Sur les conclusions aux fins d’injonction et d’astreinte :
7. Il y a lieu d’enjoindre au préfet de procéder, par tous moyens utiles et sous réserve de la complétude de son dossier, à l’enregistrement de sa demande de carte de séjour temporaire au titre de la vie privée et familiale et de lui remettre, le cas échéant, tout document de séjour et de travail jusqu’à ce qu’il soit statué sur sa demande ou sur sa requête au fond.

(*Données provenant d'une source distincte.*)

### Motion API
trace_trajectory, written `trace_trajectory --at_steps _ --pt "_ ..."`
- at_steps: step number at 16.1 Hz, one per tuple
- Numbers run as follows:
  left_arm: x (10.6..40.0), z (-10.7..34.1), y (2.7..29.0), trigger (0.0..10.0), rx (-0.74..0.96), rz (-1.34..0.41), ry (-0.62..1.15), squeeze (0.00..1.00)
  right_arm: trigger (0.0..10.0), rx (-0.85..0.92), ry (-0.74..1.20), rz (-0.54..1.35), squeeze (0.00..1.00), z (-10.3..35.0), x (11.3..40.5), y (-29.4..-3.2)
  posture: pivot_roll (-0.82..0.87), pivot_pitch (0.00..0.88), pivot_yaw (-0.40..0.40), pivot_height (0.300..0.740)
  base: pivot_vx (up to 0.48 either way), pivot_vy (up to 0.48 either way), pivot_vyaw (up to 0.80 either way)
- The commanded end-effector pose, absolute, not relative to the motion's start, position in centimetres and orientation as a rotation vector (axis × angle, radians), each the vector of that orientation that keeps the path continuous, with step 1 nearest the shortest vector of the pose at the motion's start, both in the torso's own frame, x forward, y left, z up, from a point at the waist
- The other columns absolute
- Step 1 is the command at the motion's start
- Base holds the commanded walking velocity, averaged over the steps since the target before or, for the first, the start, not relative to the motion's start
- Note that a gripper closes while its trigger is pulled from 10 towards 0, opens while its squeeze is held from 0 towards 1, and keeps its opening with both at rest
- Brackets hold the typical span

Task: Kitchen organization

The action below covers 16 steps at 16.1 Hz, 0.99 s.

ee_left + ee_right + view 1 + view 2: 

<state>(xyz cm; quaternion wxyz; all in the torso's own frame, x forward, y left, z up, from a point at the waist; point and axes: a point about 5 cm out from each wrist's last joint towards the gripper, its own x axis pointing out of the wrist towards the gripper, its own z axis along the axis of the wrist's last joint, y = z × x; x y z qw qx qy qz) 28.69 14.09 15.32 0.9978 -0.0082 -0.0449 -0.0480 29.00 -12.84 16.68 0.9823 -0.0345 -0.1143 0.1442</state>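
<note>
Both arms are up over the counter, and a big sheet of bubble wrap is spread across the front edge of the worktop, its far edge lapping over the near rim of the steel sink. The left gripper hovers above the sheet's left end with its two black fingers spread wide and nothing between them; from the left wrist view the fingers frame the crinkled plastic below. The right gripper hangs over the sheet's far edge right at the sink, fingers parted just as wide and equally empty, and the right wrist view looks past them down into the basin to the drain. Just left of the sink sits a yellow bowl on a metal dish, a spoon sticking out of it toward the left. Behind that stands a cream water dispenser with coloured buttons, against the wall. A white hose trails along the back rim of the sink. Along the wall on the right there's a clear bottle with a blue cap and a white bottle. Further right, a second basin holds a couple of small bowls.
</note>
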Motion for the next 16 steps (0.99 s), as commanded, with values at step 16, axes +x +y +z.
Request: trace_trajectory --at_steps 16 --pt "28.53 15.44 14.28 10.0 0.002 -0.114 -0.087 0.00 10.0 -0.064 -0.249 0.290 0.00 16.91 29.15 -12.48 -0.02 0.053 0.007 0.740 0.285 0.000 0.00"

Il n’y a en revanche pas lieu d’assortir cette injonction d’une astreinte.
Sur les frais d’instance :
8. Il y a lieu, dans les circonstances de l’espèce, de faire application des dispositions de l’article L. 761-1 du code de justice administrative et de mettre à la charge de l’État, partie perdante dans la présente instance, le versement de la somme de 1 000 euros au titre des frais exposés par M. A.
O R D O N N E :
Article 1er : L’exécution de la décision du 30 avril 2025 par laquelle le préfet de la Seine-Saint-Denis a refusé d’enregistrer la demande de carte de séjour au titre de la vie privée et familiale de M. A est suspendue jusqu’à ce qu’il soit statué sur la requête tendant à l’annulation de cette décision.
Article 2 : Il est enjoint au préfet de la Seine-Saint-Denis ou tout autre préfet territorialement compétent de procéder, par tous moyens utiles et sous réserve de la complétude de son dossier, à l’enregistrement de sa demande de carte de séjour temporaire au titre de la vie privée et familiale et de lui remettre, sous cette condition, tout document de séjour et de travail jusqu’à ce qu’il soit statué sur sa demande ou sur sa requête au fond.
Article 3 : L’État versera à M. A une somme de 1000 euros au titre de l’article L. 761-1 du code de justice administrative.
Article 4 : Le surplus des conclusions de la requête est rejeté.
Article 5 : La présente ordonnance sera notifiée à M. B A et au ministre d’Etat, ministre de l’intérieur.
Copie en sera adressée au préfet de la Seine-Saint-Denis.
Fait à Montreuil, le 23 juin 2025.
La juge des référés,
M. de Bouttemont
La République mande et ordonne au ministre d’Etat, ministre de l’intérieur en ce qui le concerne ou à tous commissaires de justice à ce requis en ce qui concerne les voies de droit commun contre les parties privées, de pourvoir à l’exécution de la présente décision.